*** Block opens ***

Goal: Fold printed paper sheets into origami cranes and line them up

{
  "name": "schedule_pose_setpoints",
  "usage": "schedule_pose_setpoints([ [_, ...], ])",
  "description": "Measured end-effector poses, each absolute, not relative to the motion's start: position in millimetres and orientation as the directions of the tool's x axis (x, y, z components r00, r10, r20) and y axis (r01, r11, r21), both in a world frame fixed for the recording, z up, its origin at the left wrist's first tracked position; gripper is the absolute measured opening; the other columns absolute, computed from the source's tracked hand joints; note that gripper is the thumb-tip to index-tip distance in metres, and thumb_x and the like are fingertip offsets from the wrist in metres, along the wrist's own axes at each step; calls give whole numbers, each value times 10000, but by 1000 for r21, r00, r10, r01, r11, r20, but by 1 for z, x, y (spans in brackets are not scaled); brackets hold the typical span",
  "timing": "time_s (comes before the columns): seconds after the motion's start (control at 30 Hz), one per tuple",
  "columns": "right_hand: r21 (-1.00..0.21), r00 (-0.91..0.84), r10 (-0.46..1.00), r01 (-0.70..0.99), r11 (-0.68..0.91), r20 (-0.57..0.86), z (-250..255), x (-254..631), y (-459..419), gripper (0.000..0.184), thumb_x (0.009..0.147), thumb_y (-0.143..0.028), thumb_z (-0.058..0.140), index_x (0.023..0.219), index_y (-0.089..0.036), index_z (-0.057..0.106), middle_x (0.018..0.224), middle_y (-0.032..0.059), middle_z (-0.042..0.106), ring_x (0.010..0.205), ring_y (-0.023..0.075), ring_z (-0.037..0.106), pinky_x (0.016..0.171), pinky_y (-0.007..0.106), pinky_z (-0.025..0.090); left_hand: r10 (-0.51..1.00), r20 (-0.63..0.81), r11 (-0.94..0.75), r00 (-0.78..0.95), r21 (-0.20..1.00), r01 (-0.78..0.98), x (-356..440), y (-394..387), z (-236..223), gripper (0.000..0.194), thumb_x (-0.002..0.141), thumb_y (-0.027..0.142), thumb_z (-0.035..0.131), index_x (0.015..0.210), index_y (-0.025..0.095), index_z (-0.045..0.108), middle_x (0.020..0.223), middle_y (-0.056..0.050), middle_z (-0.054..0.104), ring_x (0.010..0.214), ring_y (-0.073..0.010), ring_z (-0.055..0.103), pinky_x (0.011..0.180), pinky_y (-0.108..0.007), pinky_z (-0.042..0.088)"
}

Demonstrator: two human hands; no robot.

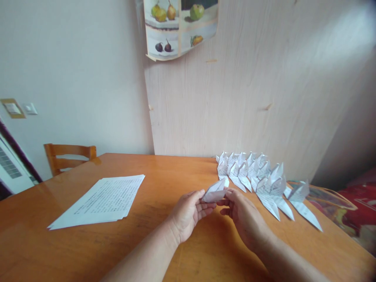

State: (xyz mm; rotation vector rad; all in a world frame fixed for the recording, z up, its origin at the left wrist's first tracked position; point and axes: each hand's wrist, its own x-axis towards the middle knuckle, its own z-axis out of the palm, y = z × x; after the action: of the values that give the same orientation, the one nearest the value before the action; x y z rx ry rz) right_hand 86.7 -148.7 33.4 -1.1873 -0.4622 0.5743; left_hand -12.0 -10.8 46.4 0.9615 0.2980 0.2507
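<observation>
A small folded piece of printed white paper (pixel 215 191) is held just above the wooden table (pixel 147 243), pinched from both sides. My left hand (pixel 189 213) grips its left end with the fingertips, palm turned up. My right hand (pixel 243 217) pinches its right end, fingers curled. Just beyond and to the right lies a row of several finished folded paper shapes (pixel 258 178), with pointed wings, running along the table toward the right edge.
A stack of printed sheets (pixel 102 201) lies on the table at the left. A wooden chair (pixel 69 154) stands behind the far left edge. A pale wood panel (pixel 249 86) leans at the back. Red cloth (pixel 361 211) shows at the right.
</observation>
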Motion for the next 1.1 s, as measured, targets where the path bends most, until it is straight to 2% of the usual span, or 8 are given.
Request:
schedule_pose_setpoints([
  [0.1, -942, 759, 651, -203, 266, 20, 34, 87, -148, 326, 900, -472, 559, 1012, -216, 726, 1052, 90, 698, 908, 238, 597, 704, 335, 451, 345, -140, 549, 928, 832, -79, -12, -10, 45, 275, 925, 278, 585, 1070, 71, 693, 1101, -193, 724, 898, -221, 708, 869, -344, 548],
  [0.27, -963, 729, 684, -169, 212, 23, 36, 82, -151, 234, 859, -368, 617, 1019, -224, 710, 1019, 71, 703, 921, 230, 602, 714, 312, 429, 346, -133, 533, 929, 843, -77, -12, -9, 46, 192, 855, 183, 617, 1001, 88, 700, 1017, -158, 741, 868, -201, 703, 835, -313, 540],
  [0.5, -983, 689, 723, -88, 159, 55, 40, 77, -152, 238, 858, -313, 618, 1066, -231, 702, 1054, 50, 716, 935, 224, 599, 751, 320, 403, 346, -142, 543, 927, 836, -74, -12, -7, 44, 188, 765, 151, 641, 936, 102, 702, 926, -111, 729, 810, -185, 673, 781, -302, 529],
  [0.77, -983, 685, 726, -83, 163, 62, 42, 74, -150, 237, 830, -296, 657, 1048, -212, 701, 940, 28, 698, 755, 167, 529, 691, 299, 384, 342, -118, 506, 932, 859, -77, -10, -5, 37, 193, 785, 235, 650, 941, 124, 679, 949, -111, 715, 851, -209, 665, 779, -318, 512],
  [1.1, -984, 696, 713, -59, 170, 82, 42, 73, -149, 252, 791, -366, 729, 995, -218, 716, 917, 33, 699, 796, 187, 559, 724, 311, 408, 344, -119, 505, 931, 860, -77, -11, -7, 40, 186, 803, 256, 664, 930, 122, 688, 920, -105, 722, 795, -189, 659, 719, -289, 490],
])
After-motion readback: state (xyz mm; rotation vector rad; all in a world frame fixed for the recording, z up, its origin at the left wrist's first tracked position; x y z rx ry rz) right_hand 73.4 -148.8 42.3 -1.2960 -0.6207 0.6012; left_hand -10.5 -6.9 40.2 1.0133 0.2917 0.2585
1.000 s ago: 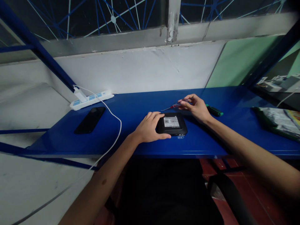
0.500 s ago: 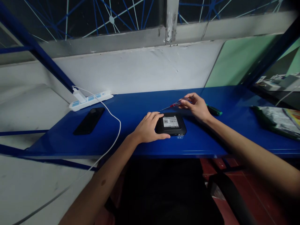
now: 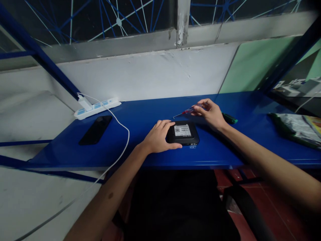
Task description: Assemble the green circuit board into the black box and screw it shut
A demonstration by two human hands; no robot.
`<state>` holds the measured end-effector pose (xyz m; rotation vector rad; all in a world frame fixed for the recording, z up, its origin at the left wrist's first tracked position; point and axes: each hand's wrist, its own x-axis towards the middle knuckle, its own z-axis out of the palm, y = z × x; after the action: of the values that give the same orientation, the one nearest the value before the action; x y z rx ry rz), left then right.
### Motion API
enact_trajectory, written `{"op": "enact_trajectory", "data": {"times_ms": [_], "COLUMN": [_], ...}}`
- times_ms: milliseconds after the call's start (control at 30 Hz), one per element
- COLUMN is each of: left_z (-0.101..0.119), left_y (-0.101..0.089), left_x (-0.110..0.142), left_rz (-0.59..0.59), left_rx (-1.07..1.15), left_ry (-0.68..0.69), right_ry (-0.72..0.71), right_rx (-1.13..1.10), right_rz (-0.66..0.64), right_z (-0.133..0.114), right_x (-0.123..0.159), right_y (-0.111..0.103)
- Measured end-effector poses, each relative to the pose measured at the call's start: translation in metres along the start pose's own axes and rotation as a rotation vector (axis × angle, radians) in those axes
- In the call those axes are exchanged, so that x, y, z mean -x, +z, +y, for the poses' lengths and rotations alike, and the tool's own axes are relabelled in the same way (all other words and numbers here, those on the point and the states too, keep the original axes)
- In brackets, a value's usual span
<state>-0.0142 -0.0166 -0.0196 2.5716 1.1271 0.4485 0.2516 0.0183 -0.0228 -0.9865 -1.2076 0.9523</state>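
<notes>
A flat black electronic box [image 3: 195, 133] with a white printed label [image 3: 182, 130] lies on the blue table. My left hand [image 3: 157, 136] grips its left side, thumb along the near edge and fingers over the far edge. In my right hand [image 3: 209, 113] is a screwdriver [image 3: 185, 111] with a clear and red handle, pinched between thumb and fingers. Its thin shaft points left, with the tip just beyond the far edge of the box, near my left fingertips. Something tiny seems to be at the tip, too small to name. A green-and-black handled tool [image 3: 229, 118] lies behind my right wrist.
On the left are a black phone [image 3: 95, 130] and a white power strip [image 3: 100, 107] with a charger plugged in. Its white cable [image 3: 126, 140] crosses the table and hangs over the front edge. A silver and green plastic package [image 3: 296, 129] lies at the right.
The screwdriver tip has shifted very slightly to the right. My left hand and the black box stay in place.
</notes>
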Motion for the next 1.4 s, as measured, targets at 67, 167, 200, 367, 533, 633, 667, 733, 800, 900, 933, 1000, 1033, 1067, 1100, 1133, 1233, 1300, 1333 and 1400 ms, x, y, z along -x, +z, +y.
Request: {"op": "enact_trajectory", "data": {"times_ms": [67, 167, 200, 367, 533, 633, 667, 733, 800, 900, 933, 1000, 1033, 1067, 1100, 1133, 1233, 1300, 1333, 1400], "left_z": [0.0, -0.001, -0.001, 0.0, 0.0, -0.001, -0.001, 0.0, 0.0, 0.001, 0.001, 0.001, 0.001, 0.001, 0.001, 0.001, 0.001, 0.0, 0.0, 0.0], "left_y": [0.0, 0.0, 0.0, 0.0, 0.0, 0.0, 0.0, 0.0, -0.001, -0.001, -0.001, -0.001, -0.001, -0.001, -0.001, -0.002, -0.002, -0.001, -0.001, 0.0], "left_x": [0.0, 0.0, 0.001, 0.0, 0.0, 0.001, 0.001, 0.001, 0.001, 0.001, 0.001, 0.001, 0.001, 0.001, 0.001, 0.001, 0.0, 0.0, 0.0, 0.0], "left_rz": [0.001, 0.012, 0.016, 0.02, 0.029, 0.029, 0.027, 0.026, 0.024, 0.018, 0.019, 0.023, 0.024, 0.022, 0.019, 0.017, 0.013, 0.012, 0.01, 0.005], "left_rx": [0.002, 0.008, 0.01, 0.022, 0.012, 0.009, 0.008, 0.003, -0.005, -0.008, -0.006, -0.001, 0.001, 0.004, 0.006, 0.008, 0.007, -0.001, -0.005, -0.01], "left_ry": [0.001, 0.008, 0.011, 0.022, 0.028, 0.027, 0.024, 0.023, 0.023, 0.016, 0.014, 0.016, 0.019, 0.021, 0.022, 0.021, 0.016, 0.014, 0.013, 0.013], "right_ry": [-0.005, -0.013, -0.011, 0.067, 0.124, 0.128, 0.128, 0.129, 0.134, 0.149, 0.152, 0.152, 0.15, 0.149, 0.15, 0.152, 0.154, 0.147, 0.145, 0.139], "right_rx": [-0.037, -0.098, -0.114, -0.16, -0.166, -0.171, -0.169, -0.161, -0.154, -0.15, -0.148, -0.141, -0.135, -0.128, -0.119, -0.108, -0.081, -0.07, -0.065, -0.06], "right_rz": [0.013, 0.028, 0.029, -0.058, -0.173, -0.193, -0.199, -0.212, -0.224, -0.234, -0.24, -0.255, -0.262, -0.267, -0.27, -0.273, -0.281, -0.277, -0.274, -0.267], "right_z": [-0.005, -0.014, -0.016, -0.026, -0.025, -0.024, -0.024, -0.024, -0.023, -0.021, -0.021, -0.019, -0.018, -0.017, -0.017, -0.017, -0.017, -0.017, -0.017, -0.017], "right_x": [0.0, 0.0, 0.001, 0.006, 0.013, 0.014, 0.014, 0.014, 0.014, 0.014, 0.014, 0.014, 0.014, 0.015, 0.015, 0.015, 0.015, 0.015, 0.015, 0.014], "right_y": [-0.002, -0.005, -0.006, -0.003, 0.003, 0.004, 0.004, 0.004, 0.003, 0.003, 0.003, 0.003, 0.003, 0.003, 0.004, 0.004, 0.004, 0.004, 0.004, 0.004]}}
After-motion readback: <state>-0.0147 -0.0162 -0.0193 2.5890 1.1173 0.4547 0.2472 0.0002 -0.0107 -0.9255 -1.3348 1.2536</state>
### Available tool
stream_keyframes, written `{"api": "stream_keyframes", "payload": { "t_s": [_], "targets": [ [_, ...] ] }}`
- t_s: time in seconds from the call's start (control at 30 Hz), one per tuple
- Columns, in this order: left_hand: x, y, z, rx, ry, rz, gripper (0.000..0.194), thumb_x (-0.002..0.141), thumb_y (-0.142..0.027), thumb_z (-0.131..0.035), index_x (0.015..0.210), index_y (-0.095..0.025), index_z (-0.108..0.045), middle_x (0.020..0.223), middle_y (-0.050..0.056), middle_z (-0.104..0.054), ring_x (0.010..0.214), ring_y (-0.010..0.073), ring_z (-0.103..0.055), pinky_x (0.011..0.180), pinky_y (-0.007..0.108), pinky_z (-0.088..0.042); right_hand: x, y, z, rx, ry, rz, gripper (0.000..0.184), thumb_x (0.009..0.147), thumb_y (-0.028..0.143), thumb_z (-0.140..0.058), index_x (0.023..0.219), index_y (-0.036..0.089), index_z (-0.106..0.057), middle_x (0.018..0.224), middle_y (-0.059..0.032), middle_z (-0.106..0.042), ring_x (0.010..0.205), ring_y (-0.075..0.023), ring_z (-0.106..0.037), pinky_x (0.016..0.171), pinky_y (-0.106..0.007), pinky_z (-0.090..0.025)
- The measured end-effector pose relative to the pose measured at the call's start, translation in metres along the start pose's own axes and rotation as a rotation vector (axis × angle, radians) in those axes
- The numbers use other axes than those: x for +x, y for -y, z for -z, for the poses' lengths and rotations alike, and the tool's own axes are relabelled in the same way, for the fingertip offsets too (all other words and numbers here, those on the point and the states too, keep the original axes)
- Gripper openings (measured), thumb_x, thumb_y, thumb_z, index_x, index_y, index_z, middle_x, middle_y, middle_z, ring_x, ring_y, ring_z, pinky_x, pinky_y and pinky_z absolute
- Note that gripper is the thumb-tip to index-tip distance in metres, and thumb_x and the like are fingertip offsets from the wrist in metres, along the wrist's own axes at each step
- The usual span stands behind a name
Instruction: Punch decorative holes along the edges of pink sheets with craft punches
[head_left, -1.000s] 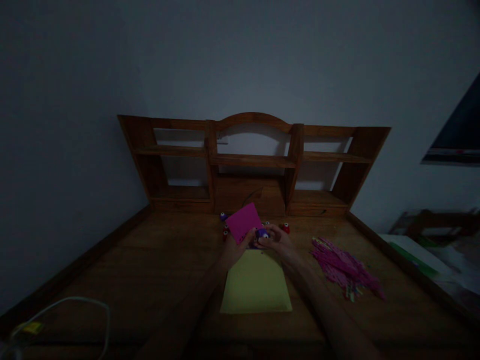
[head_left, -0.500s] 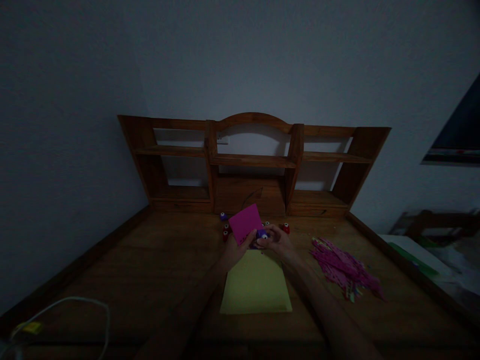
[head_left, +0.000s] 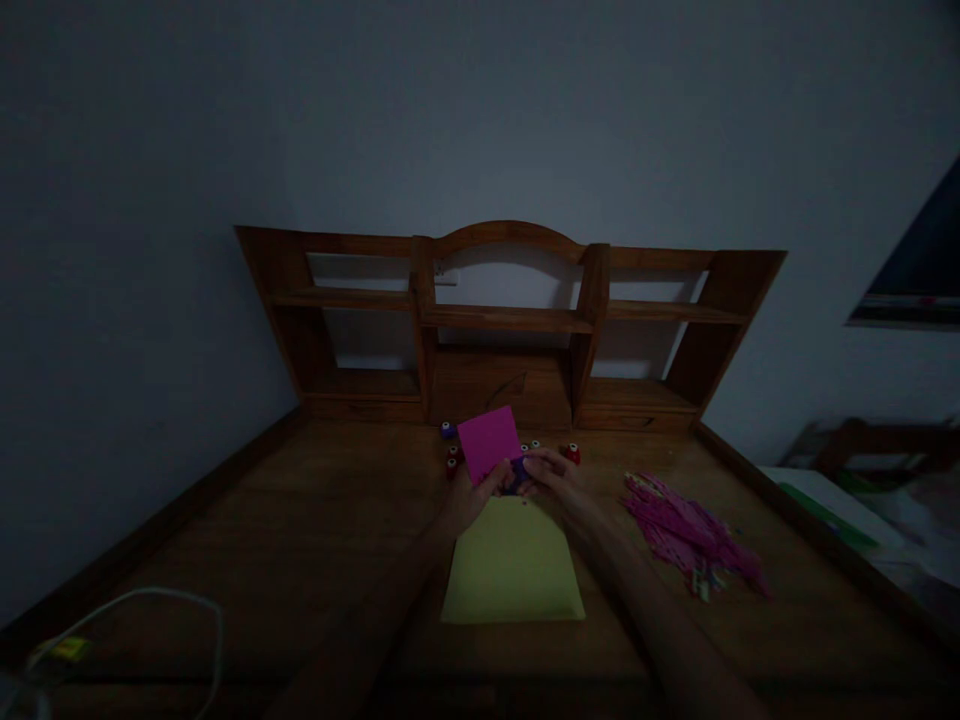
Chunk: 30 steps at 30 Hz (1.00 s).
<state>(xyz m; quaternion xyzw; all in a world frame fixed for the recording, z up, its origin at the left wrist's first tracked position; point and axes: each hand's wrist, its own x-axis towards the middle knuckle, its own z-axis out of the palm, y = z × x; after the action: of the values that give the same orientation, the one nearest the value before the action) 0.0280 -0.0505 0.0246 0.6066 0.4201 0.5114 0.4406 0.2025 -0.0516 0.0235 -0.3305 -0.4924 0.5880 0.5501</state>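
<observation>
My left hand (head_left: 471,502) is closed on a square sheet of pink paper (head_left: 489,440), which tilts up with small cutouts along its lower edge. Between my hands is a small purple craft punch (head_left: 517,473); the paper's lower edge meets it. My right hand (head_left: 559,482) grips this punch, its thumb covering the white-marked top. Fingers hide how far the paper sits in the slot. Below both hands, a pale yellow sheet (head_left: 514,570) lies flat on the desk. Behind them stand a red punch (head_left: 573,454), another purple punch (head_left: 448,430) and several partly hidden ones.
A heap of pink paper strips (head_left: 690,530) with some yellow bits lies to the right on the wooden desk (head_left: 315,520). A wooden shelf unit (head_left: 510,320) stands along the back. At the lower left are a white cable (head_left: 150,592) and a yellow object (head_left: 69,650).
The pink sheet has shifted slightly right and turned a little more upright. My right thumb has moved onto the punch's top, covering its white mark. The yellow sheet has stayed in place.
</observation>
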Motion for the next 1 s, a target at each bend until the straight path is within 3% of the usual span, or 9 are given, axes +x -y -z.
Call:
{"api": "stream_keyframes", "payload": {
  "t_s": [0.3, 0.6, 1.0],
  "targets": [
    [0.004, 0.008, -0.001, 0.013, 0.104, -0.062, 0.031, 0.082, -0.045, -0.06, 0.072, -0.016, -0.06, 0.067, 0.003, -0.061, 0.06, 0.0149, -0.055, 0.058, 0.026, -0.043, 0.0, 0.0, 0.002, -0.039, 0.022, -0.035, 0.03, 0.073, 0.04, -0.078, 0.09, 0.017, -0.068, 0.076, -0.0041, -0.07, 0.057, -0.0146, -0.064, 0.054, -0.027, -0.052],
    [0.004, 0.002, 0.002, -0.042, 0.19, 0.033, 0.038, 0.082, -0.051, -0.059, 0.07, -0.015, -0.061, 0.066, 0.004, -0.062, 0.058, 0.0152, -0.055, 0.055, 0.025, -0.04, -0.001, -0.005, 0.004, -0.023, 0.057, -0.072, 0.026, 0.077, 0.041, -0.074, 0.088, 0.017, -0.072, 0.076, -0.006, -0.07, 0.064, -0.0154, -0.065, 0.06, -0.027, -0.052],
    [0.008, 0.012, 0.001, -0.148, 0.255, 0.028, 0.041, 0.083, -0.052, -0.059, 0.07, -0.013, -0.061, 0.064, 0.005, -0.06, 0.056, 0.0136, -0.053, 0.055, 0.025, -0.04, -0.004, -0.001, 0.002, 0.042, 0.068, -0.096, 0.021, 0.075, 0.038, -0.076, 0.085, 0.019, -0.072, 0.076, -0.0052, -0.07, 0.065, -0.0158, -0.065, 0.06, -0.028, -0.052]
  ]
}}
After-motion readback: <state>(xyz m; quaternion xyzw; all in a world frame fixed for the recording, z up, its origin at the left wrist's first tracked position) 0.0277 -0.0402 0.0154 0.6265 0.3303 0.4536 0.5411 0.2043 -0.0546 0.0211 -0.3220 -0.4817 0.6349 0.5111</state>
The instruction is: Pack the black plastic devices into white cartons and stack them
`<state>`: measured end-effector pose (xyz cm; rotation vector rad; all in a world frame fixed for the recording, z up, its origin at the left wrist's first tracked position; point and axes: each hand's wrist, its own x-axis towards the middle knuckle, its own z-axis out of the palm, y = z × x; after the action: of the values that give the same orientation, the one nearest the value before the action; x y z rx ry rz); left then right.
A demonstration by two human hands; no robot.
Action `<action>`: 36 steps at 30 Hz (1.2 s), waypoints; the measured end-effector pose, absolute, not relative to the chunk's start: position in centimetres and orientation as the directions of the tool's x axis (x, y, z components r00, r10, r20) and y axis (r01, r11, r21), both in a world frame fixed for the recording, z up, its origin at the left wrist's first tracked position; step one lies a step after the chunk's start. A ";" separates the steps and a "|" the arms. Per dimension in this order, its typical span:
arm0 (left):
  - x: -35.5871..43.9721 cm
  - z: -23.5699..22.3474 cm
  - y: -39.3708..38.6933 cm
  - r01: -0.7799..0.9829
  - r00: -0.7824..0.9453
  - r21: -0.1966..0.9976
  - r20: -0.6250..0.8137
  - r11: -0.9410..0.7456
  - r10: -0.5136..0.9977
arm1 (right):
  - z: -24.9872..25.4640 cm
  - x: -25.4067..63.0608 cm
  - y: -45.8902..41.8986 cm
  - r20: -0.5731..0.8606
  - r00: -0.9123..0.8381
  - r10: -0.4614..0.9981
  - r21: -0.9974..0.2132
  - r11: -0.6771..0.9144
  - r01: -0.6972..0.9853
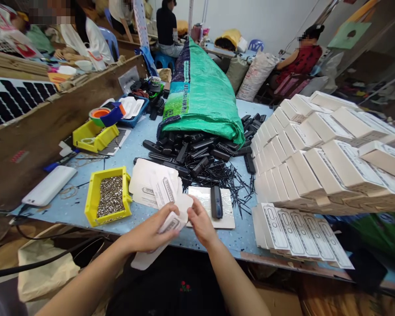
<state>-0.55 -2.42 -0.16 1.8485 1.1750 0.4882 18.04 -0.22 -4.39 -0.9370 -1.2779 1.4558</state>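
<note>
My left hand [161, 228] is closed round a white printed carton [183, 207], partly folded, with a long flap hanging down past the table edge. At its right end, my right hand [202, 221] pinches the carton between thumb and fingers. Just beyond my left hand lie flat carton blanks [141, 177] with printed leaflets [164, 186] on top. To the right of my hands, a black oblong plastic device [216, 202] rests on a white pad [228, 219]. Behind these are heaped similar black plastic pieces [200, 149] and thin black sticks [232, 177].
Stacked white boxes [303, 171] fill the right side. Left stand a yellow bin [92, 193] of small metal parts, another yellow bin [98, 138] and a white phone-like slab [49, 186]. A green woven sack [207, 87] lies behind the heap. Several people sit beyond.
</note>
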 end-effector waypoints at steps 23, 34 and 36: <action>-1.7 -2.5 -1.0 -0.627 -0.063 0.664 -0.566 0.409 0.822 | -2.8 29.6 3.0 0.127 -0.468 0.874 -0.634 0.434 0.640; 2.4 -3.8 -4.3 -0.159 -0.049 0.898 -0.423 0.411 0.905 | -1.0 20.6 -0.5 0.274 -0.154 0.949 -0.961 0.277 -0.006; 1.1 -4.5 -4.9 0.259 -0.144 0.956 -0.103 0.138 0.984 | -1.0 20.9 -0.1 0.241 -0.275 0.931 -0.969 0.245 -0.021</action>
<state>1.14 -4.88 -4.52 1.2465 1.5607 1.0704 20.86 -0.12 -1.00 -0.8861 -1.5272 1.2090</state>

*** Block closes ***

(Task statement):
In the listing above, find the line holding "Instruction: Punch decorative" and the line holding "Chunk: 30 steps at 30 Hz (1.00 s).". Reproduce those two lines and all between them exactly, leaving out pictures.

(Result of this exercise):
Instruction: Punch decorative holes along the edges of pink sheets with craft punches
[head_left, -1.000s] 
[head_left, -0.500s] 
[head_left, +0.000s] 
Chunk: 30 steps at 30 Hz (1.00 s).

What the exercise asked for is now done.